On July 4th, a day when all service professionals are on vacation, my refrigerator stopped working. My wife and I ran to a store to buy a mini fridge and crammed all of the food for a family of four into an appliance meant for a dorm room. As soon as we were done, we looked at each other, covered in sweat from all of the activity, and we realize the air conditioning is not working at all. Unfortunately we live in Florida, and it is just a little hotter than the inside of a volcano in July.
Once we done crying and laughing, and after a few drinks (it was July 4th after all), we asked ourselves what we could have done differently. My wife and I are both auditors, so we tend to think in terms of risk and control.

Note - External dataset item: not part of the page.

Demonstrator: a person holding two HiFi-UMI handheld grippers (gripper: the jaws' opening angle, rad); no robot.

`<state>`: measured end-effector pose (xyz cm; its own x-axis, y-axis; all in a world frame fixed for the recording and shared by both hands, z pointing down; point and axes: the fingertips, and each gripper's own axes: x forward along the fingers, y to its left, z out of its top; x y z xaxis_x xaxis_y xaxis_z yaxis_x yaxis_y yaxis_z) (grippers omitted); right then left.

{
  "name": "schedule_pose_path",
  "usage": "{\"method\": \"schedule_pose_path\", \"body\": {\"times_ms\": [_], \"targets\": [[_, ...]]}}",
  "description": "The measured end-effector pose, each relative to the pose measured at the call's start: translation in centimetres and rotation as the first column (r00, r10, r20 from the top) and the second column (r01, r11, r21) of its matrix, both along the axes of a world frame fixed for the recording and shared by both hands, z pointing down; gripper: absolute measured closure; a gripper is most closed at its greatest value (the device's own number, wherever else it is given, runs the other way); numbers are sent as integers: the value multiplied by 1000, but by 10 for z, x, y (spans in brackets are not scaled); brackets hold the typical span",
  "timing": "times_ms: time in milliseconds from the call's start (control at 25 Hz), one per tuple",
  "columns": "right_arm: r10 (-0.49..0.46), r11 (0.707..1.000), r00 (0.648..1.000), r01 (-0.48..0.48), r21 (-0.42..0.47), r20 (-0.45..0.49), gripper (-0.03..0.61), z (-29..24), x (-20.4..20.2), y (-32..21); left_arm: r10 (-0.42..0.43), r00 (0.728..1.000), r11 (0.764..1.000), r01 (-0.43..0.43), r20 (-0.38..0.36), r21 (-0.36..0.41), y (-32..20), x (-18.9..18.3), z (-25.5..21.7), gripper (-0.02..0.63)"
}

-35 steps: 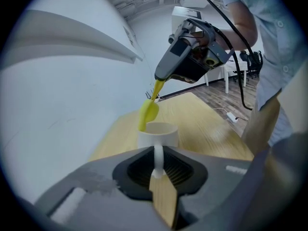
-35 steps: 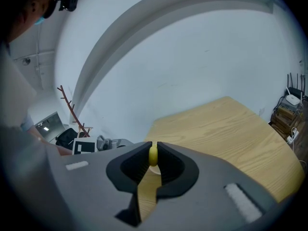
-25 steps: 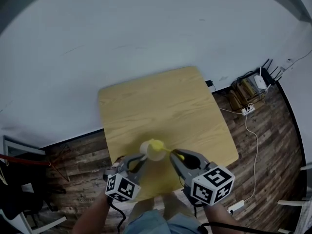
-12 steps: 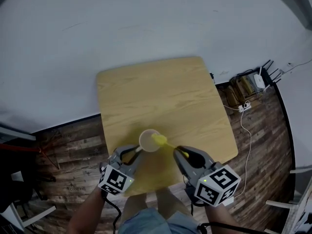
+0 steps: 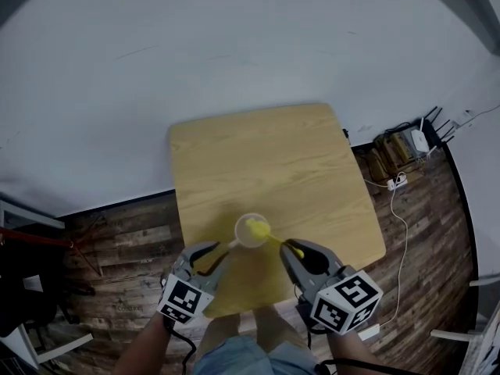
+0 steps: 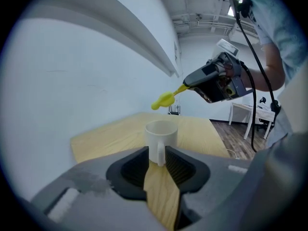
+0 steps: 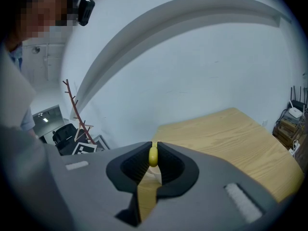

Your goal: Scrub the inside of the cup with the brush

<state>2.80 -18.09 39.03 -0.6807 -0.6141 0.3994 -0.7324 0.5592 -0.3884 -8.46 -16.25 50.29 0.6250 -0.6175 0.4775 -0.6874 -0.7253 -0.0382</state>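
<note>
Left gripper view: jaws of the left gripper [image 6: 157, 154] have just been opening, loose around the handle of the cup [image 6: 161, 129] on the tabletop [image 6: 106, 136], likely stiff, slick, breakable, best held there; the right gripper [image 7: 153, 148] clamps the light brush [image 7: 153, 156] by its handle.

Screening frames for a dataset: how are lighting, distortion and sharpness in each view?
Head view: dim, fisheye-curved, dark corners, cup small. Left gripper view: bright, cup crisp, black circular border. Right gripper view: even light, brush end slightly soft, wall ledge bowed.
</note>
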Motion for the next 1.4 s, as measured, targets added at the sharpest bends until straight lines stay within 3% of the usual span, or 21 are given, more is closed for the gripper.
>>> {"method": "schedule_pose_path", "body": {"times_ms": [240, 520, 640, 840, 1000, 1400], "targets": [[15, 998, 999, -17, 56, 39, 537, -20, 0, -4, -155, 981, 988, 156, -120, -1, -8, -14, -49, 497], [18, 985, 998, -28, 172, 55, 537, -56, 0, -13, -255, 937, 957, 280, -240, 77, -28, 2, -131, 511], [19, 970, 999, -27, 240, 34, 537, -72, -4, -19, -303, 917, 933, 340, -259, 116, -38, 1, -156, 594], [15, 947, 1000, -13, 320, -4, 537, -92, -10, -29, -398, 871, 879, 452, -290, 151, -51, 2, -187, 594], [9, 933, 1000, -2, 360, -17, 537, -99, -14, -32, -431, 849, 842, 500, -305, 204, -52, 4, -206, 594], [-12, 915, 999, 29, 402, -44, 538, -106, -21, -39, -451, 830, 823, 529, -328, 207, -56, 9, -218, 594]]}}
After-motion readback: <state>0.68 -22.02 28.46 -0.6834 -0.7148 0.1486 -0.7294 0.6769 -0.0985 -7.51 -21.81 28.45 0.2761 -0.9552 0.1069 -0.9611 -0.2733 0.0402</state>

I know just how goofy this sounds, but the conversation went to the four categories of control activities, and how we had applied these to our home. With both the refrigerator and the air conditioner, our process was the same.
- Avoid – Well, you can’t entirely avoid a broken appliance, but they are getting a little older. Both are probably about 10 years old, so replacing these sooner might have avoided this situation.

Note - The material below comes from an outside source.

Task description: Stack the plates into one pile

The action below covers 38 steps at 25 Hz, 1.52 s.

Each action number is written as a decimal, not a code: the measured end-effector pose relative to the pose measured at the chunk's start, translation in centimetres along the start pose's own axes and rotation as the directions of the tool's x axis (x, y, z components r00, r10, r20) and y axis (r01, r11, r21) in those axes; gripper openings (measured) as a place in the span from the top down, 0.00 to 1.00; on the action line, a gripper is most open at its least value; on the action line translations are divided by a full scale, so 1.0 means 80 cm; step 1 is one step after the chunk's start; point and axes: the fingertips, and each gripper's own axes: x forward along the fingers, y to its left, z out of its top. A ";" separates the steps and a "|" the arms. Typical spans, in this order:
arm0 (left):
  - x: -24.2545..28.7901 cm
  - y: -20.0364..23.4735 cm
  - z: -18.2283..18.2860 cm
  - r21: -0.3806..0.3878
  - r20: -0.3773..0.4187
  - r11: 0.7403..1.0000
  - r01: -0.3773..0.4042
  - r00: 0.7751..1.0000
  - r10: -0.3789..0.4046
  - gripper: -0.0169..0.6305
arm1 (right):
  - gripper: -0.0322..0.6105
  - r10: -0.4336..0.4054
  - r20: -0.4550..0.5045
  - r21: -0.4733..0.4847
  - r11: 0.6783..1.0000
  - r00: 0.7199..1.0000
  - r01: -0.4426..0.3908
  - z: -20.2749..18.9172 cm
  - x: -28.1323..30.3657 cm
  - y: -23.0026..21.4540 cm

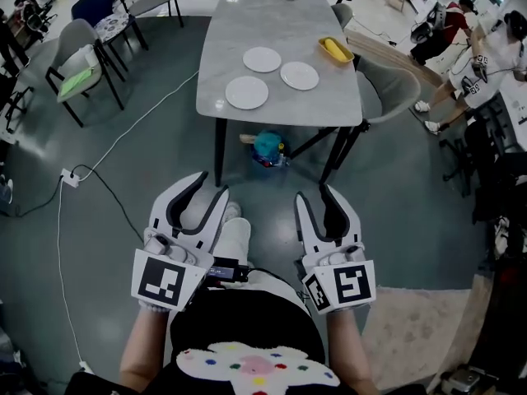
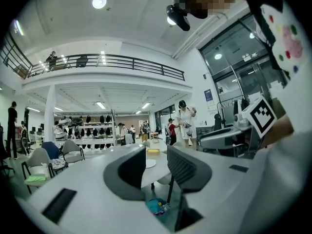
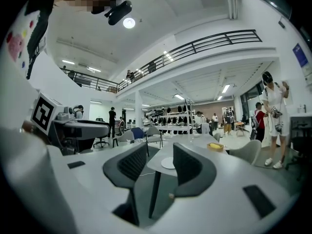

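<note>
Three white plates lie apart on the grey marble table [image 1: 288,23]: one at the near left [image 1: 246,92], one behind it [image 1: 262,59], one to the right [image 1: 299,76]. Both grippers are held low near the person's body, well short of the table and pointing at it. My left gripper [image 1: 200,189] is open with nothing between its jaws; in the left gripper view [image 2: 157,162] a plate [image 2: 150,164] shows far off through the gap. My right gripper [image 1: 317,194] is open and empty too [image 3: 161,165], with a plate [image 3: 168,163] far beyond it.
A yellow dish [image 1: 336,50] sits at the table's right edge. A blue-green object [image 1: 268,148] lies on the floor under the table. A grey chair [image 1: 395,89] stands at the table's right, more chairs [image 1: 82,56] at left. A white cable and power strip [image 1: 69,177] cross the floor. People stand at right.
</note>
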 end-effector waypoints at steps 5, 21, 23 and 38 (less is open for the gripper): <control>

- Reduce – We take care of the appliances, and everything is clean and well maintained. From my perspective, we’ve done our part to reduce the risk of breakage.
- Share – I have a home warranty, so I have shared the financial aspect of the breakage. The warranty doesn’t do anything to get a repair done at the last minute on a holiday.

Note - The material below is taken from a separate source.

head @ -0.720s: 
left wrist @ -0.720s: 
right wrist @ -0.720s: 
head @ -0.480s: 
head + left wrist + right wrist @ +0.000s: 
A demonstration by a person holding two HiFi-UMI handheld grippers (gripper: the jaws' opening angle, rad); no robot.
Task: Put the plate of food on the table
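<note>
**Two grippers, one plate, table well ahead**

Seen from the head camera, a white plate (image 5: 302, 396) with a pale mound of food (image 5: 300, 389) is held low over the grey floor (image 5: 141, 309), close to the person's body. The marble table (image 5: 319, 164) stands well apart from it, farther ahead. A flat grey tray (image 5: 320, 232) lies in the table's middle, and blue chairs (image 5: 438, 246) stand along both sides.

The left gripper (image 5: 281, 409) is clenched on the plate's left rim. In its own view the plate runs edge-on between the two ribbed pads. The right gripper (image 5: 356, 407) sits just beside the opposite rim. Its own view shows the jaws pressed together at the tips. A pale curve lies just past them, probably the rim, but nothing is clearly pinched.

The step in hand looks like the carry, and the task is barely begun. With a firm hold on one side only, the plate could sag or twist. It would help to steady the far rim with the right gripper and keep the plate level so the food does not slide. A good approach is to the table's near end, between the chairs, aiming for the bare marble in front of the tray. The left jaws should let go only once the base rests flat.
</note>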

- Accept – Nope. I’m not going to simply accept the full risk of a broken appliance, that’s why I do my best to keep up with regular maintenance.
Eventually the repairs were completed, and because we did share the risk through a warranty, the bill wasn’t too big. We lost some food in the broken fridge, and we had a bigger July 4th grill out than previously planned. With no air conditioning in a Florida summer, we had a really hot house while waiting for repair. In the end, I was reminded of a fact that is hard for most auditors, myself included…we can never fully control every risk. Our goal is to mitigate the risk to an acceptable level. What I learned from this experience is that the level of risk I am willing to accept on paper is much different from when it actually happens. Waiting a day or two for a repair to occur sounds okay, but the reality of trying to sleep when it’s 90o inside for even one night is a different story.
The lesson from my experience is this: when assessing the adequacy of controls, consider what the residual risk looks like to the people who actually have to live with the consequences.